= 2004 Harrogate Borough Council election =

2004 UK local government election

Map of the results

The 2004 Harrogate Council election took place on 10 June 2004 to elect members of Harrogate Borough Council in North Yorkshire, England. One third of the council was up for election and the Conservative Party stayed in overall control of the council.

After the election, the composition of the council was:
- Conservative 29
- Liberal Democrat 21
- Independent 4

==Campaign==
Before the election the Conservatives ran the council with 28 seats, while the Liberal Democrats had 21 seats and there were 4 independents. The Conservatives had gained a majority after 2 Liberal Democrats defected to the Conservatives in autumn 2003. 16 seats were contested in the election, all from the rural areas of the council. The candidates in the election were 16 Conservatives, 16 Liberal Democrats, 2 independents and 1 candidate from the British National Party. The election was held under all postal voting, for the first time in Harrogate.

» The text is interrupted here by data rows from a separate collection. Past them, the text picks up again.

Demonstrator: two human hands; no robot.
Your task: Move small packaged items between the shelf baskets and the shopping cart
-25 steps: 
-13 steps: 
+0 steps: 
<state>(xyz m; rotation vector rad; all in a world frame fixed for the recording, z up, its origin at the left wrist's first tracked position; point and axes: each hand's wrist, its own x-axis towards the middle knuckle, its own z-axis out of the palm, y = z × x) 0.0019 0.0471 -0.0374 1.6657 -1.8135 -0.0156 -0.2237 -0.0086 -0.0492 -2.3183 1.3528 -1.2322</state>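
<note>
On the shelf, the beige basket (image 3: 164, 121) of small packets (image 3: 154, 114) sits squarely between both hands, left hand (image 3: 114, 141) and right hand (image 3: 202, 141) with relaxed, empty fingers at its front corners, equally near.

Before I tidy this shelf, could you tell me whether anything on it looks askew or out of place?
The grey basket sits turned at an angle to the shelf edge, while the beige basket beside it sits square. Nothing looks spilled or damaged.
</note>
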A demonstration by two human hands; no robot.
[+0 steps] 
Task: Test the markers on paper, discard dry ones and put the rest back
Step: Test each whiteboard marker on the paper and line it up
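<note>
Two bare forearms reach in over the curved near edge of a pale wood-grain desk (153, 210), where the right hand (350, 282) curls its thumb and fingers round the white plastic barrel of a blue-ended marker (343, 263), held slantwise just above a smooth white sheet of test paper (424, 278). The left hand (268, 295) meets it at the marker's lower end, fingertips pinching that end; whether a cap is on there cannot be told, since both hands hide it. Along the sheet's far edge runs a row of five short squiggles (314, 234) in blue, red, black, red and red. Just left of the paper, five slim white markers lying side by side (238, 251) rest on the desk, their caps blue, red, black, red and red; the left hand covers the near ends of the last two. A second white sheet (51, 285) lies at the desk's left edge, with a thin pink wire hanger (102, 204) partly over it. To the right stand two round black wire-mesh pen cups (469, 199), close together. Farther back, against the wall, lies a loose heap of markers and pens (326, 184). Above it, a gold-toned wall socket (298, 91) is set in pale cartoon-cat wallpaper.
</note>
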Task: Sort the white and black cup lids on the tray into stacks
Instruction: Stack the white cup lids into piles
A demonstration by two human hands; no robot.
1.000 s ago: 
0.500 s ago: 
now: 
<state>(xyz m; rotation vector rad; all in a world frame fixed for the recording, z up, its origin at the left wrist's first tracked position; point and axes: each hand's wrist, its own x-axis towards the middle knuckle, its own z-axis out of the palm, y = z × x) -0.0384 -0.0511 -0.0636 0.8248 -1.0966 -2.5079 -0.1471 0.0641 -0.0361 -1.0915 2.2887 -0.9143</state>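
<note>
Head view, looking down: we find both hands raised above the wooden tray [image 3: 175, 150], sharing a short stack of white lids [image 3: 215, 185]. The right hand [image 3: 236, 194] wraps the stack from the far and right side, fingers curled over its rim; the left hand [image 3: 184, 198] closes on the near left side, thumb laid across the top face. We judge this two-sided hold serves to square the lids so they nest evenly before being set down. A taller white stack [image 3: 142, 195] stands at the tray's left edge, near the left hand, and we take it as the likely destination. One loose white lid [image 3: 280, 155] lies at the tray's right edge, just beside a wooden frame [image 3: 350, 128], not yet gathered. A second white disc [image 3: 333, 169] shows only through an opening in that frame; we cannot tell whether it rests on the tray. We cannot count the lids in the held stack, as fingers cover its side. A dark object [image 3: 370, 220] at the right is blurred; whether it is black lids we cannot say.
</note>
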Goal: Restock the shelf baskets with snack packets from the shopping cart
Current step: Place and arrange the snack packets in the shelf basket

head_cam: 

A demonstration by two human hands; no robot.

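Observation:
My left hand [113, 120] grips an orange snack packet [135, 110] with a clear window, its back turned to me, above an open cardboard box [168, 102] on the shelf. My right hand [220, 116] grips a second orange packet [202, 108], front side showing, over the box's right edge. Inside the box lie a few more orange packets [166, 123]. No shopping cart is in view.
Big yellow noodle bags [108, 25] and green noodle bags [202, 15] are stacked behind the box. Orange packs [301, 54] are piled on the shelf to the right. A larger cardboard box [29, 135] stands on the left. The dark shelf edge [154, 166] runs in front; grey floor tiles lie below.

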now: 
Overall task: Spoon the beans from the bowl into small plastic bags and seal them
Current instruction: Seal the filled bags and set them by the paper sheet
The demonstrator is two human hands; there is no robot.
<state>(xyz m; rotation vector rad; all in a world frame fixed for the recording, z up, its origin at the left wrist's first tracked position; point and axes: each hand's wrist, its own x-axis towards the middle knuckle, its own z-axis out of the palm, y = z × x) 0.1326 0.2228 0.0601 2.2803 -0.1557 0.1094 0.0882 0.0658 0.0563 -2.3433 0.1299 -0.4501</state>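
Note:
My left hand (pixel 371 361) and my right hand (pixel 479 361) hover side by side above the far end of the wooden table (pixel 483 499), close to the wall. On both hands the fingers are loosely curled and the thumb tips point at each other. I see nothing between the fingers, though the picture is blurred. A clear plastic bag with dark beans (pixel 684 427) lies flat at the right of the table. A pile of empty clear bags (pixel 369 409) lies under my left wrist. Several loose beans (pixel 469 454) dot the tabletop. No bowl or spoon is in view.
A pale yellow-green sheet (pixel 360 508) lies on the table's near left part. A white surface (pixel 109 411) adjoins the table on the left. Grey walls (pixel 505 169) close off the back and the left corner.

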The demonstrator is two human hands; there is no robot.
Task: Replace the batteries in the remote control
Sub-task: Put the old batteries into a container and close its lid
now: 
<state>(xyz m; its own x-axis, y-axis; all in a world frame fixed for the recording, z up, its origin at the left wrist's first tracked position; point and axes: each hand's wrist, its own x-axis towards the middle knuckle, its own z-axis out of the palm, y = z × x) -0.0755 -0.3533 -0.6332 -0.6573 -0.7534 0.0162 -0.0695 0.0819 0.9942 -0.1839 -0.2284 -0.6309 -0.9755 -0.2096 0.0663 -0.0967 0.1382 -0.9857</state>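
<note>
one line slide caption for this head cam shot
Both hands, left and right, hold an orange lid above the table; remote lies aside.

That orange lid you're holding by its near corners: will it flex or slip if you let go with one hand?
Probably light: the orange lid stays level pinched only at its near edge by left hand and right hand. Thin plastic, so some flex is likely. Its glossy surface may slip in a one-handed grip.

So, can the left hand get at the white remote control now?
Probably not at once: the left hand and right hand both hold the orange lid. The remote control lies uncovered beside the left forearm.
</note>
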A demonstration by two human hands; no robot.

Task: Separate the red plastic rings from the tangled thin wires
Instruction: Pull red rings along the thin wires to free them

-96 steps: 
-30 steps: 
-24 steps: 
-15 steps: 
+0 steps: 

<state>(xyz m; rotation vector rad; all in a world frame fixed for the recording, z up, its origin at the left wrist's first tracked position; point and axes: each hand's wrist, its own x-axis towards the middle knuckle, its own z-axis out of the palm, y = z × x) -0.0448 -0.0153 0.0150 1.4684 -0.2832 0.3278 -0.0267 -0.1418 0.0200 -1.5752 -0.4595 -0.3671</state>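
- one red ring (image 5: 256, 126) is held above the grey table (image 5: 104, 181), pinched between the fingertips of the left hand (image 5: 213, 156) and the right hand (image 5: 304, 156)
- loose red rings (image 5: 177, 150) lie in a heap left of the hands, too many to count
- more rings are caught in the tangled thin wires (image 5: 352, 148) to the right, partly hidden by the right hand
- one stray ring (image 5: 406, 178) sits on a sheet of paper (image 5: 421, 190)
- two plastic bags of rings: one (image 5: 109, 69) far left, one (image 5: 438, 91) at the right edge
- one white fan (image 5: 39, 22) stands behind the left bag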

A significant issue in the election was the future of the Royal Hall in Harrogate. The Conservative administration refused to fund the restoration of the building and said they would consider financing other projects elsewhere in the council area from the money saved. However the Liberal Democrats would have put 2.6 million pounds towards restoring it, as they said future generations would have to spend even more if the council did not take action.

==Election result==
The results saw the Conservatives stay in control, with no change in the party composition of the council. The Conservatives gained Lower Nidderdale from the Liberal Democrats, but Conservative cabinet member Brian Lumsden was defeated in Boroughbridge by Liberal Democrat Peter Phillips, in what had been considered a safe seat. The Conservatives won 62.5% of the vote, compared to 34.2% for the Liberal Democrats. As a result, the Conservatives remained on 29 seats, the Liberal Democrats on 21 and 4 independents.

Meanwhile, the British National Party came in last in the only seat they contested in Nidd Valley with 131 votes, with Leslie Ellington holding the seat for the Conservatives, after having defected from the Liberal Democrats since the 2003 election. Overall turnout in the election was 55.2%, an increase on the 34.7% in the 2003 election and the 38.7% at the 2002 election.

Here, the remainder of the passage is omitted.